Understanding an OpenMP offloading example

Hello, I have this C++ code with OpenMP offloading directives. It has a 2-level nested loop on purpose because it actually represents a pattern of a larger chunk of code where I noticed exists the same behavior as follows.

#include <stdio.h>

#define NX 102400

int main(void)
{
    for(int k=0; k < 5; k++) {
        #pragma omp target teams distribute
        for (int j = 0; j < NX; j++) {
            #pragma omp parallel for
            for (int i = 0; i < NX; i++) {
            }
        }
    }   

    return 0;
}

So, after inspecting the nsys output and timeline on the target GPU (NVIDIA A100), I noticed that there are two memory operations before each kernel call that I don’t fully understand where they come from.
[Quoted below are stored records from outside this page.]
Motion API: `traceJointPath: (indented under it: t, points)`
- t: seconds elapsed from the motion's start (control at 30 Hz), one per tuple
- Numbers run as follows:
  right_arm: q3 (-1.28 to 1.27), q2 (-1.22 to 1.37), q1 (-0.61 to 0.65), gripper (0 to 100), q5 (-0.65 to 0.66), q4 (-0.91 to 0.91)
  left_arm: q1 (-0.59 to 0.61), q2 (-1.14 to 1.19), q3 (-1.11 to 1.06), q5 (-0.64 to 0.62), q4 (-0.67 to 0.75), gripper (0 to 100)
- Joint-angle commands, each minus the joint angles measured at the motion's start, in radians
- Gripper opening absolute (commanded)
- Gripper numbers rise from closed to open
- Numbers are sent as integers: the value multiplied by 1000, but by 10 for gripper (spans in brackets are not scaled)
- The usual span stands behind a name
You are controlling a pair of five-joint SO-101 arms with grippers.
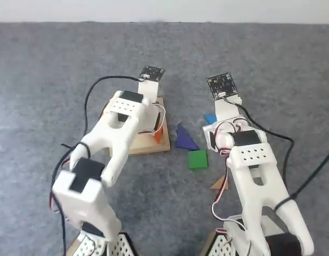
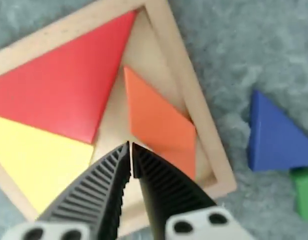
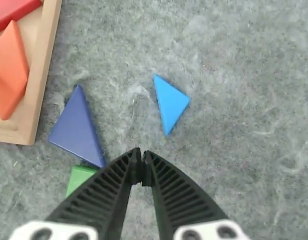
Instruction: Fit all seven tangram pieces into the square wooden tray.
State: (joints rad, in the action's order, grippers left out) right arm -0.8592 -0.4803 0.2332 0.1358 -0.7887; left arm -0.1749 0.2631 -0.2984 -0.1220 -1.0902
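The square wooden tray (image 2: 193, 107) holds a large red triangle (image 2: 59, 87), a yellow triangle (image 2: 39, 160) and an orange parallelogram (image 2: 158, 125) lying close to the rim. My left gripper (image 2: 130, 146) hangs shut over the tray, tips just above the bare wood beside the parallelogram. On the carpet beside the tray lie a dark blue triangle (image 3: 76, 127), a green square (image 3: 81, 179) and a light blue triangle (image 3: 169, 102). My right gripper (image 3: 141, 152) is shut and empty above the carpet, between the dark blue and light blue triangles.
A tan triangle (image 1: 220, 182) lies on the carpet beside the right arm's base, nearer the front than the green square (image 1: 197, 159). Grey carpet covers the whole table. Black cables trail from both arms.
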Motion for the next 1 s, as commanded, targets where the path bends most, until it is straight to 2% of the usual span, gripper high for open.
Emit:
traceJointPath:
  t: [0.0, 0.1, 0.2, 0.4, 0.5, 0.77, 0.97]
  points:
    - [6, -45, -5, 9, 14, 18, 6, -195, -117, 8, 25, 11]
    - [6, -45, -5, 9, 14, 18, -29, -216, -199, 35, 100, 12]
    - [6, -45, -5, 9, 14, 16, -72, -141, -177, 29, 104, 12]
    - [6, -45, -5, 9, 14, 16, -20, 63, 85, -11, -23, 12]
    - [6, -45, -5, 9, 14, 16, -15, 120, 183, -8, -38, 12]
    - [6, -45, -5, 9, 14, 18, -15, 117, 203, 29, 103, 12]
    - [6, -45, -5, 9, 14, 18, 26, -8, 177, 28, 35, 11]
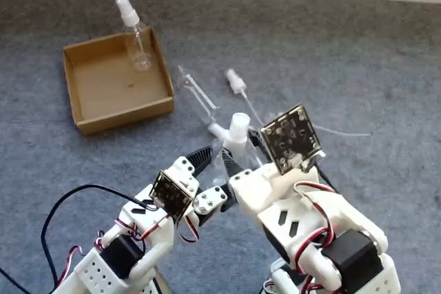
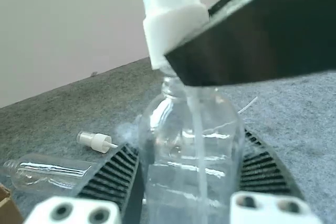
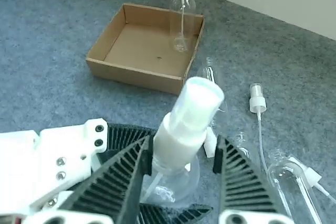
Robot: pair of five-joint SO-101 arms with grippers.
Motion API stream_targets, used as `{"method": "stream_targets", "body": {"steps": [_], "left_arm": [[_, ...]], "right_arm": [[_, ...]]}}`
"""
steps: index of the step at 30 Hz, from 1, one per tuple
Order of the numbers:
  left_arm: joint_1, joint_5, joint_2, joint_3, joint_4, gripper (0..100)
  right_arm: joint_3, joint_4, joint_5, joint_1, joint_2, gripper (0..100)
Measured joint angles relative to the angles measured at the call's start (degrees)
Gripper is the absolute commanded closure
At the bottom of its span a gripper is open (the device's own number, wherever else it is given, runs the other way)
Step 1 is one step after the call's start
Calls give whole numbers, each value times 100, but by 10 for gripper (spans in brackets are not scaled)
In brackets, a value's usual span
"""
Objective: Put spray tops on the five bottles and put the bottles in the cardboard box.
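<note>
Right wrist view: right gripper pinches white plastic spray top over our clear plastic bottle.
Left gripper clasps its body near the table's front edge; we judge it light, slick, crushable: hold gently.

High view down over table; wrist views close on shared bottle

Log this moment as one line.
left gripper: shut on held bottle | right gripper: shut on spray top | cardboard box: capped bottle inside

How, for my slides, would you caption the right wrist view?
Right hand holds a spray top on a clear bottle; cardboard box with one capped bottle behind.
</note>
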Motion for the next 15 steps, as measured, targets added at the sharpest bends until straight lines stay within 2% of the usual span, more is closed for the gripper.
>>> {"method": "stream_targets", "body": {"steps": [5,9,15], "left_arm": [[-18,0,0,0,0,905],[-44,0,0,0,0,905],[-510,0,0,0,0,905]], "right_arm": [[0,202,158,-18,-44,829],[18,273,659,-316,-536,829],[132,545,835,-422,-1327,829]]}}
One is a device memset of 40 bytes, and the other is a HtoD memcpy (pageable) of 600 bytes.

Another thing that caught my attention is the duration of the kernel’s execution, which is quite considerable even though it practically has no body.

nvkernel_main_F1L7_2
Begins: 1,02093s
Ends: 1,02362s (+2,684 ms)
grid:  <<<108, 1, 1>>>
block: <<<1024, 1, 1>>>
Launch Type: Regular
Static Shared Memory: 0 bytes
Dynamic Shared Memory: 8.824 bytes
Registers Per Thread: 64
Local Memory Per Thread: 0 bytes
Local Memory Total: 392.822.784 bytes
Shared Memory executed: 16.384 bytes
Shared Memory Bank Size: 4 B
Theoretical occupancy: 50 %
Launched from thread: 17566
Latency: ←12,259 μs
Correlation ID: 81
Stream: Stream 16

Below I also leave the compilation information that could be useful.
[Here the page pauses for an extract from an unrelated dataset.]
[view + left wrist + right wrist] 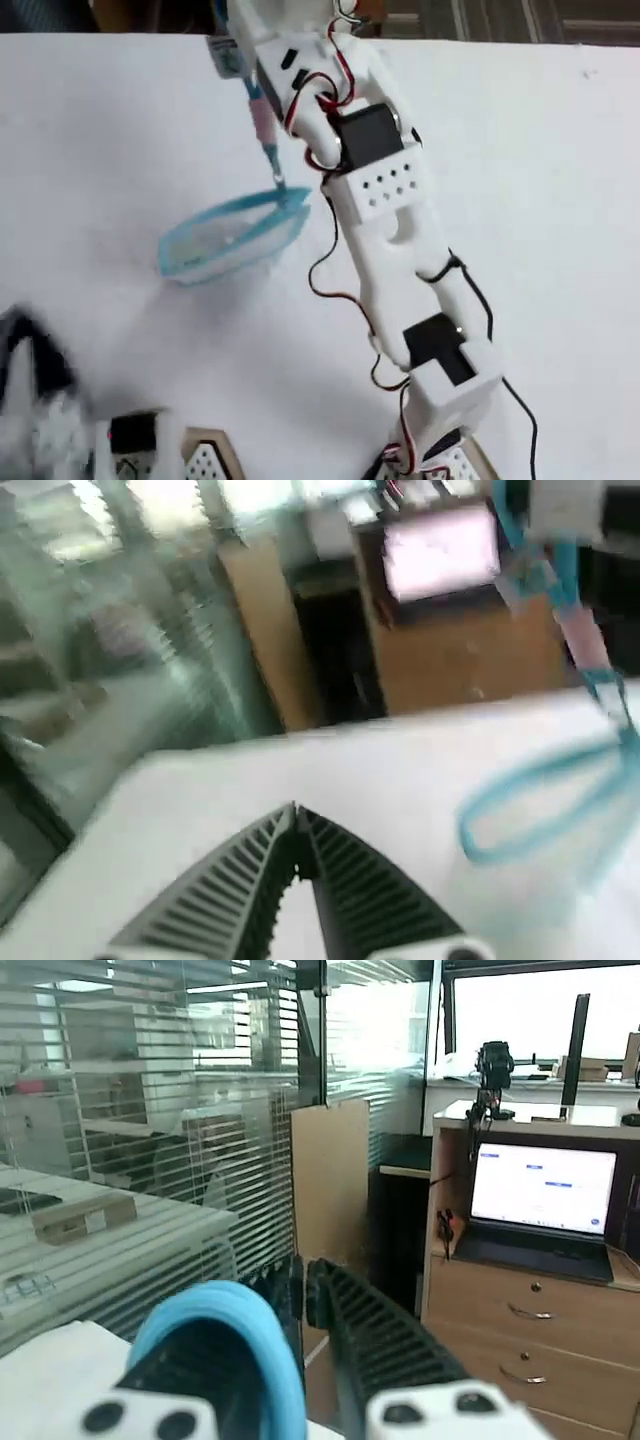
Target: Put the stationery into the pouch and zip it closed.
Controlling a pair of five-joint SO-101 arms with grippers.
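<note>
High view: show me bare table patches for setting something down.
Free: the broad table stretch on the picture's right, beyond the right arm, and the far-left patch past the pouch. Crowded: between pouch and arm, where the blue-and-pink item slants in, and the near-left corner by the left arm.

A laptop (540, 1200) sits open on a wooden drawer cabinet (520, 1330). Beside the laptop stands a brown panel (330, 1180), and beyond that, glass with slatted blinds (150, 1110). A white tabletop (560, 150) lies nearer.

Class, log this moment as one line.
right gripper: holds slim blue-and-pink pen, tip at clear blue-trimmed pouch | left gripper: shut, empty
</note>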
$ nvc++ -mp=gpu -Minfo -gpu=ptxinfo main.c
nvc++-Warning-CUDA_HOME has been deprecated. Please, use NVHPC_CUDA_HOME instead.
main:
      7, #omp target teams distribute
          7, Generating "nvkernel_main_F1L7_2" GPU kernel
          9, Loop parallelized across teams, schedule(static)
         11, #omp parallel
           11, Loop parallelized across threads, schedule(static)
ptxas info    : 78 bytes gmem
ptxas info    : Function properties for nvkernel_main_F1L7_2_F1L11_4
    0 bytes stack frame, 0 bytes spill stores, 0 bytes spill loads
ptxas info    : Function properties for __hxdTargetTeamsBegin
    56 bytes stack frame, 52 bytes spill stores, 52 bytes spill loads
ptxas info    : Compiling entry function 'nvkernel_main_F1L7_2' for 'sm_80'
ptxas info    : Function properties for nvkernel_main_F1L7_2
    616 bytes stack frame, 0 bytes spill stores, 0 bytes spill loads
ptxas info    : Used 64 registers, 368 bytes cmem[0]

My final goal is to be able to understand how these values are calculated and also be able to estimate them if I change the kernel configuration or if I use another GPU for example.

1 Like

Hi Rommel,

When splitting the “team distribute” from the “parallel for”, this causes the inner loop to become a call invoked by each team and accounts for the overhead you’re seeing. The call is required since you could include things like metadirectives which can dynamically change how the inner loop is parallelized. It also requires some configuration data to be passed in which is the ~600 bytes. While this pattern is more flexible in the type of constructs you can use in the target regions, this flexibility comes at the cost of higher overhead.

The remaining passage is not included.